KEY WORDS: Pacific geoduck, Panopea generosa, parasites, diseases, symbionts, sanitary control
The fishery of the Pacific geoduck Panopea generosa (Gould, 1850) in Mexico has been increasing year by year because of its high demand in the international market. Production values have increased from 38 tons in 2002 to 2,000 tons in 2011 (Aragon-Noriega et al. 2012, Ramirez-Felix et al. 2012). The market value of this production is estimated to be around $15 million (SAGARPA 2010).
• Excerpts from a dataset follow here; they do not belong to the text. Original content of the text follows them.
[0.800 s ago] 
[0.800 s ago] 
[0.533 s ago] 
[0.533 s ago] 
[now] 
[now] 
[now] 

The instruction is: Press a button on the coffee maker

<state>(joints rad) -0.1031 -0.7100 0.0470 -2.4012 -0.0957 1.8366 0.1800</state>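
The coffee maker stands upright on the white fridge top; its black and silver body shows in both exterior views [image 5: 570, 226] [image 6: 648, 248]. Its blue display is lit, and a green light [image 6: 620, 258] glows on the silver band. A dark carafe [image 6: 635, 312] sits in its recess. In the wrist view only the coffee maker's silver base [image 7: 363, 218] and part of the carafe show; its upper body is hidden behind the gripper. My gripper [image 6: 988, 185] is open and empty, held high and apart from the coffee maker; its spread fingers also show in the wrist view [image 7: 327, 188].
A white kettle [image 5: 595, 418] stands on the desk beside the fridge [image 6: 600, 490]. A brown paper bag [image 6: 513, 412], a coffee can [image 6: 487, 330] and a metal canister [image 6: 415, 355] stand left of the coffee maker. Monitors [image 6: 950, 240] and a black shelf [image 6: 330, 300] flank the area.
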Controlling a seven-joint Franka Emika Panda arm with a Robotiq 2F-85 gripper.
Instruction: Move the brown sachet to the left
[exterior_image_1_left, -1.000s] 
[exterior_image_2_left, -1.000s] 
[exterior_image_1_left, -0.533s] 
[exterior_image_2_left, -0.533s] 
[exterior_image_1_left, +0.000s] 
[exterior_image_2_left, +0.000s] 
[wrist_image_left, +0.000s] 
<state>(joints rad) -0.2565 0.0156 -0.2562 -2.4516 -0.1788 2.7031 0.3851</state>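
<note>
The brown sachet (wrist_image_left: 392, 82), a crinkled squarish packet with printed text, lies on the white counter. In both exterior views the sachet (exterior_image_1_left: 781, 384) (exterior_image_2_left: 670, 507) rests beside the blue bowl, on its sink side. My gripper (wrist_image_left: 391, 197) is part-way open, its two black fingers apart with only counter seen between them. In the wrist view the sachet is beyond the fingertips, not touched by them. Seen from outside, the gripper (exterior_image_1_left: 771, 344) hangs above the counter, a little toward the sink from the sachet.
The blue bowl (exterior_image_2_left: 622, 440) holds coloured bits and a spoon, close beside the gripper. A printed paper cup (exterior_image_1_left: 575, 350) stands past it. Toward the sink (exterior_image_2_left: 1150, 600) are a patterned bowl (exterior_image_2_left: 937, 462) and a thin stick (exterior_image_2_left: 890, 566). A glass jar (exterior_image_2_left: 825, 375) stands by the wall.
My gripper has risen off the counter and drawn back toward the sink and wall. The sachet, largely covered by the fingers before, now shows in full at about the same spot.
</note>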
Thus, an increase in fishing pressure is expected in the coming years as well as the development and establishment of repopulation strategies and commercial aquaculture production.
Among fishery practices, the relocation and transportation of live animals between different fishery areas and the transportation of commercial stocks to maintenance facilities before their sale are considered common activities. These practices mixe clams from distinct areas. Similarly, another aquaculture practice is the capture of wild adult clams for use as breeding stock. These practices represent a risk due to the possible dispersion of symbionts, parasites, and diseases. One effective disease management strategy includes knowledge of the symbionts, parasites, and diseases that could be transferred among clams and which of them are susceptible to control efforts.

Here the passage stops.